Model helpers are small collection of django functions and classes that make working with models easier. All functions here are compliant with pylint and has test cases with over 95% code coverage. This doc describe each of these helpers.

Pass this function to your FileField as upload_to argument
Decorate a model function with that decorator to cache function’s result
A feature rich solution for implementing choice field
A field that can store multiple key/value entries in a human readable form


Pass model_helpers.upload_to as upload_to parameter for any FileField or ImageField. This will - by default - generate slugified version of the file name. By default each model get its own storage folder named after model’s name.

upload_to function also block files with certain harmful extensions like “php” or “py” from being uploaded.

Sample usage:

import model_helpers

class Profile(models.model):
    name = CharField(max_length=100)
    picture = ImageField(upload_to=model_helpers.upload_to)

uploaded images for this model will be stored in: media/Profile/<current_year>/<slugified_original_filename>.

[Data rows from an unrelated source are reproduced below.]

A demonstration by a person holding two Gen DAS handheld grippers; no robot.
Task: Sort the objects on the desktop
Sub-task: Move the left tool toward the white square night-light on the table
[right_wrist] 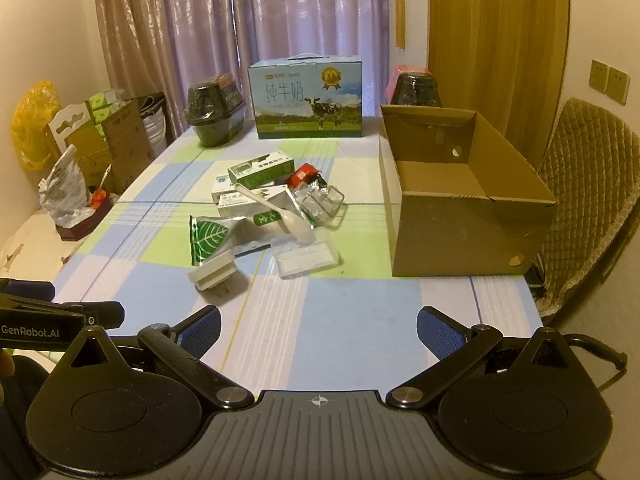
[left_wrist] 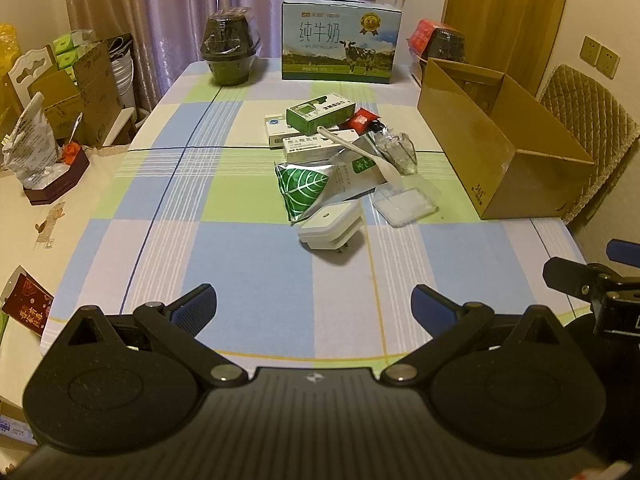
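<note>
A pile of small objects lies mid-table: a white plug adapter, a silver-green leaf pouch, a clear plastic lid, a white spoon, a green box, white medicine boxes, a red packet and crumpled clear wrap. An open cardboard box stands to the right of the pile. My left gripper and right gripper hover open over the near table edge, short of the pile, holding nothing.
A milk carton case and two dark wrapped tubs stand at the table's far end. A padded chair is on the right. Boxes and bags crowd the left side beyond the checked tablecloth.
</note>
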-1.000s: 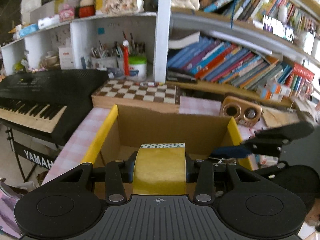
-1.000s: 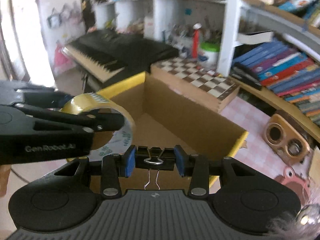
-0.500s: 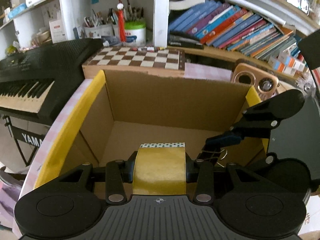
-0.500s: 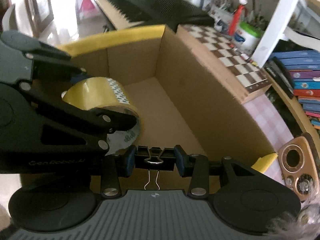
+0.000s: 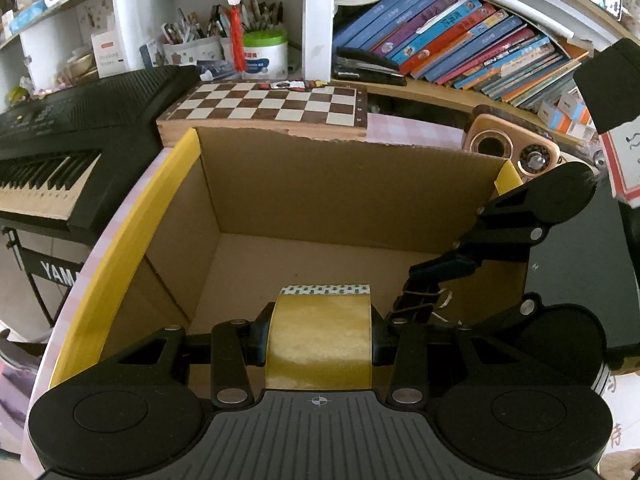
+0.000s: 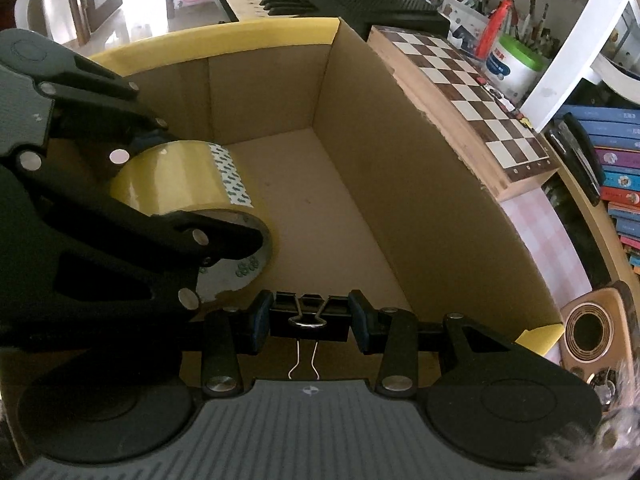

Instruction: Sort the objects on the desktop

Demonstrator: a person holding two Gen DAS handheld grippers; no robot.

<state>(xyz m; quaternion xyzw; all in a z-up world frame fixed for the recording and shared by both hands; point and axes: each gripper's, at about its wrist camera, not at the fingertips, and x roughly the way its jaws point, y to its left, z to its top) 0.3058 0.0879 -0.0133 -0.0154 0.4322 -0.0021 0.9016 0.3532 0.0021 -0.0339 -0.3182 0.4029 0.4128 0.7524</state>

settings for upload_to function should be placed in UPLOAD_TO_OPTIONS inside your settings.py file These are the default settings

settings.UPLOAD_TO_OPTIONS = {
    "black_listed_extensions": ["php", "html", "htm", "js", "vbs", "py", "pyc", "asp", "aspx", "pl"],
    "max_filename_length": 40,
    "file_name_template": "{model_name}/%Y/{filename}.{extension}"
  • black_listed_extensions prevent any file with any of these extensions from being saved.
  • max_filename_length trim filename if it exceeds certain length to mitigate DB errors when user upload long filename
  • file_name_template controls where the file should be saved.

specifying “file_name_template“

file_name_template pass your string to strftime() function; '%Y' in the example above is the four-digit year. other accepted variables are:

  • model_name: name of the model which the file is being uploaded for.
  • filename: name of the file - without extension - after it has been processed by upload_to (trimmed and slugified)
  • extension: file’s extension
  • instance: the model instance passed to upload_to function

For example to save uploaded files to a directory like this

model name/current year/current month/instance's name(dot)file's extension

you do

UPLOAD_TO_OPTIONS = {"file_name_template": "{model_name}/%Y/%m/{instance.name}.{extension}" }

customizing “upload_to“ per model

If you want to have different upload_to options for different models, use UploadTo class instead. For example to have ImageField that allow all file extensions, You can do this:

my_image = models.ImageField(upload_to=models_helper.UploadTo(black_listed_extensions=[])

UploadTo class accepts all upload_to settings documented above. You can also inherit from this class if you want to have very custom file naming schema (like if you want file name be based on its md5sum)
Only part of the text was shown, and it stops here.